STOCKHOLM -- Swedish investment group Investor said on Monday it wants to take part in re-shaping the shareholder structure of truck maker Scania, but this does not necessarily mean a full takeover bid.
Investor already owns 20.4 percent of votes in the world's fifth largest and most profitable truck maker.
"It's a fantastic company and it is important that it get long term and stable ownership," said Fredrik Lindgren, Senior Vice President, Corporate Communications at Investor.
He confirmed weekend remarks made by Investor chairman Claes Dahlback that Investor wanted to be part of a "solution" in resolving Scania's upcoming ownership reshuffle.
The ownership structure will change because competing truckmaker Volvo has to get rid of its 30.7 percent of Scania votes, which it still holds as a result of a merger attempt three years ago, stopped by the European Commission on competition grounds.

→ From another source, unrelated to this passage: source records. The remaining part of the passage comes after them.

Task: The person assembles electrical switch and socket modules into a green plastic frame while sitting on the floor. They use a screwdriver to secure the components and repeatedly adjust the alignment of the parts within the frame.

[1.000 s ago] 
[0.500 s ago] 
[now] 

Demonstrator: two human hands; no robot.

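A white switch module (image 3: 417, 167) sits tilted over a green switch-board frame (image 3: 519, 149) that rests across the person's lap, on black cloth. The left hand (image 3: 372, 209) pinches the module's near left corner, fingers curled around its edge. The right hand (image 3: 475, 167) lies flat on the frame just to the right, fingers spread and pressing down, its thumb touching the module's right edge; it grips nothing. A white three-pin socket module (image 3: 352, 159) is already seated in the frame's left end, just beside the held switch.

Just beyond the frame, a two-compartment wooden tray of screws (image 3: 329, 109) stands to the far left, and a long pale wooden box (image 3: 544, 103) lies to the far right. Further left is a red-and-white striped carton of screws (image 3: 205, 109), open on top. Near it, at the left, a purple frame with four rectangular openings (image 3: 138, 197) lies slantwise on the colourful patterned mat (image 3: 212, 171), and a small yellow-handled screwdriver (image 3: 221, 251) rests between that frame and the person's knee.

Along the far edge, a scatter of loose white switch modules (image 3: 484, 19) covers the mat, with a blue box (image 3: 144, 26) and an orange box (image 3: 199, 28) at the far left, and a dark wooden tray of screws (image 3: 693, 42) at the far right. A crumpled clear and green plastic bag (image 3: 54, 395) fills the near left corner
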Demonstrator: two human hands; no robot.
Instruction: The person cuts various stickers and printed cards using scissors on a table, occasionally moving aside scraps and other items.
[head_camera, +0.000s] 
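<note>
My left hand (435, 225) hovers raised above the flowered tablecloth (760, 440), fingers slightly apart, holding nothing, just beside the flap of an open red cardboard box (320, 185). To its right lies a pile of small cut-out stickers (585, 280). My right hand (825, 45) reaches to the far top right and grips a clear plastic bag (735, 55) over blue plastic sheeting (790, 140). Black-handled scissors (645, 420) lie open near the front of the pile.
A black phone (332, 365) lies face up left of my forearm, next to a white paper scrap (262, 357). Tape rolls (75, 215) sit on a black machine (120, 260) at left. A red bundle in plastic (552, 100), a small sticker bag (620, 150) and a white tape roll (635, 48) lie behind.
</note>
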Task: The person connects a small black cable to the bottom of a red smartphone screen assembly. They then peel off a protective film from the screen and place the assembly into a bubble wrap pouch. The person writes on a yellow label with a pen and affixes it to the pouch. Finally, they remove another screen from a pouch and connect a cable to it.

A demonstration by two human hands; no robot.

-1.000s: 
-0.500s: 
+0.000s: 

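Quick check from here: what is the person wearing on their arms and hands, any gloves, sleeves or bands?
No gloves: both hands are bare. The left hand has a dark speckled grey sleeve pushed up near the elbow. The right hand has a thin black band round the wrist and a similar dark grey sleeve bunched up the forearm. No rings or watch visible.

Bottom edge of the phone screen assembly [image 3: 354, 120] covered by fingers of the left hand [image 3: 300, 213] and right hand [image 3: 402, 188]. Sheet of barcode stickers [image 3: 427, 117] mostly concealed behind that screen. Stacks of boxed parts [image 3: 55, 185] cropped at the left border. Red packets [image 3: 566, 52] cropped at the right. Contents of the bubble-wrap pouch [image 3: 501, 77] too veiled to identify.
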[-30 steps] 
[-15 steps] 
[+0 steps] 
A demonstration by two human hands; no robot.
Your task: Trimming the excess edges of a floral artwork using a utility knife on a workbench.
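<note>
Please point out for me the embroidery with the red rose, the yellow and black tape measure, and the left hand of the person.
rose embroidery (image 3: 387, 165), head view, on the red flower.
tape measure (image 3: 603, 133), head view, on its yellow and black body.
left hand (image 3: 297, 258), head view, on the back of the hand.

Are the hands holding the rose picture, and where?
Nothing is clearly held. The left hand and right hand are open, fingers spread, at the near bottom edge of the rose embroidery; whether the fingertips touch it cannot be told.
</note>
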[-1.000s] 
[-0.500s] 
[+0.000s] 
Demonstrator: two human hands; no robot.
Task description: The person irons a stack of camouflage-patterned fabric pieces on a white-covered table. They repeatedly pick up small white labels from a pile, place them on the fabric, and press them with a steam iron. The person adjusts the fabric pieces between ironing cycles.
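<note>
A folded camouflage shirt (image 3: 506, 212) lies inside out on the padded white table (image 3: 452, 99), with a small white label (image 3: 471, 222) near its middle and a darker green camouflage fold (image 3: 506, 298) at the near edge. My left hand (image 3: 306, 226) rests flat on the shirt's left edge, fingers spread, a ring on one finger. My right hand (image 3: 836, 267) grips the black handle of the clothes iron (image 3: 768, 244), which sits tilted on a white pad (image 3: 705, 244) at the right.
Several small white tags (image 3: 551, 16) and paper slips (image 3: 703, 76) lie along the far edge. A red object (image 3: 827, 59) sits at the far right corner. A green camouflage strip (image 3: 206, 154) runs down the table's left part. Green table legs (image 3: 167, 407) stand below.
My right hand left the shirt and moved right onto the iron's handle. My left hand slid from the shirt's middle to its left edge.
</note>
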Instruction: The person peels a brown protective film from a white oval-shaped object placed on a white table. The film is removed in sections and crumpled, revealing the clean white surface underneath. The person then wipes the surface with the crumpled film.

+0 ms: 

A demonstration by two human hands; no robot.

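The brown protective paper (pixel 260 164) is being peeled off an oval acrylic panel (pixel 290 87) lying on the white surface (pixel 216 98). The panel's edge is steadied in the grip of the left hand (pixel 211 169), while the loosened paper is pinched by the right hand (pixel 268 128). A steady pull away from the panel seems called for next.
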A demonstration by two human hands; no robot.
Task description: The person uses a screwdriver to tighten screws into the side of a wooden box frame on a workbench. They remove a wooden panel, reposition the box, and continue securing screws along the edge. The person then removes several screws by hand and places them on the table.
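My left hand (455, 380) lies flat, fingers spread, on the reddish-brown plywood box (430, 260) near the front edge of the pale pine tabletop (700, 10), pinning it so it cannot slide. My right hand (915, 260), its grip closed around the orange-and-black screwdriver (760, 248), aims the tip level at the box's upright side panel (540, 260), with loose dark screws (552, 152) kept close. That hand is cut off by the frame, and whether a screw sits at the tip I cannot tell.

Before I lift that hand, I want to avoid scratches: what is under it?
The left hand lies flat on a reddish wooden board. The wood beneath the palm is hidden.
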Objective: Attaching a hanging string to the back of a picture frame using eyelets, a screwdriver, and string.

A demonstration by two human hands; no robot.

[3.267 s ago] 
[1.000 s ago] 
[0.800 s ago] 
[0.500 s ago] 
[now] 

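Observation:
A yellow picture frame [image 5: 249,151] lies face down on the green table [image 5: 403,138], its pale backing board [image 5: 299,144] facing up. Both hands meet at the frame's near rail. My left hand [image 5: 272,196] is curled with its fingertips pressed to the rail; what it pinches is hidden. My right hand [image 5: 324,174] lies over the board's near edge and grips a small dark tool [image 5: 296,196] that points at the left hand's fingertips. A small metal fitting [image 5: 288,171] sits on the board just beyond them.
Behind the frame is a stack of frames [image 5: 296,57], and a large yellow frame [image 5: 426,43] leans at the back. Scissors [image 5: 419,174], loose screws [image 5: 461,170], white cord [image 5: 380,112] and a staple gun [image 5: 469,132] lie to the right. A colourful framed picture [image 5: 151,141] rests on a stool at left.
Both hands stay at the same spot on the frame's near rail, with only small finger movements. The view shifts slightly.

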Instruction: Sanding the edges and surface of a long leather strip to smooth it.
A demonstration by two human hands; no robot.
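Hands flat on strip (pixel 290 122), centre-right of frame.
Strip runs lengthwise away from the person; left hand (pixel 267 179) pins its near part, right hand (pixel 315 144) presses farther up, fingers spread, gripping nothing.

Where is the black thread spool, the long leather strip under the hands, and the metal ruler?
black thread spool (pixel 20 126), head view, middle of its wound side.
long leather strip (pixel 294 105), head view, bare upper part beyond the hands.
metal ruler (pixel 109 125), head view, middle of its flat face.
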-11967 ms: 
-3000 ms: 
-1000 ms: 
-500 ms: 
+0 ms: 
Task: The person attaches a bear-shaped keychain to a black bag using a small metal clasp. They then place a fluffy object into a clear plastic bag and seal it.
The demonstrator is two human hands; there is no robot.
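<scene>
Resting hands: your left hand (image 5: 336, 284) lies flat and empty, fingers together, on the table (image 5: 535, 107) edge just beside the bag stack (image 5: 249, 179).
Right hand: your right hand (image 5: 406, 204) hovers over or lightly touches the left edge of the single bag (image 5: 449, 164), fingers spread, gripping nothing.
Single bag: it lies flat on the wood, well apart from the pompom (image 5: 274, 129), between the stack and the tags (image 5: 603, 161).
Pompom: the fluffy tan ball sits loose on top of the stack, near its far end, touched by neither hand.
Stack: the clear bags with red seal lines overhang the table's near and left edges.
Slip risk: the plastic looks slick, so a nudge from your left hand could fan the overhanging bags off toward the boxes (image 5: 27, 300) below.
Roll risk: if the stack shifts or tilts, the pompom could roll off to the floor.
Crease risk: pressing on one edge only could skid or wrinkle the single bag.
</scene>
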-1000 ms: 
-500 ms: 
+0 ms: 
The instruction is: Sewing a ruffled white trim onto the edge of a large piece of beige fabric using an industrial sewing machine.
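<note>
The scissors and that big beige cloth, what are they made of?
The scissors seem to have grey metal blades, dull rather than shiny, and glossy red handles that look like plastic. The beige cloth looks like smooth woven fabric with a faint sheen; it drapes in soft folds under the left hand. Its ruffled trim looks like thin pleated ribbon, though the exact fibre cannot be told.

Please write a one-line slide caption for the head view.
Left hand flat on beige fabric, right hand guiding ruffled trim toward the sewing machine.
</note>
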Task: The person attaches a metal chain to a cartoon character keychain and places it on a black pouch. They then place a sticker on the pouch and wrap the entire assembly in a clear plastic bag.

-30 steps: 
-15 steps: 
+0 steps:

The commission gave Volvo until April 2004 to divest the stake.
"Dahlback is open to looking at different solutions and if there were an opportunity for Investor to participate, he wouldn't mind," Lindgren told Reuters.
However Investor refused to be drawn on what kind of role it would play in any future share ownership changes.
"Dahlback has not given details on whether he wants to buy more shares or sell Investor's share -- or if he is interested in making a bid for the whole company," Lindgren said.
Another large Scania stake owner, Volkswagen which has 34 percent of votes and effective control of the company, has said it is not interested in buying more.
Volvo has applied to the European Commission for an extension of the sale deadline, a request hotly contested by Scania, which is keen to solve the ownership problem hindering its development.
Volvo also has said it may distribute its shares in Scania to Volvo shareholders.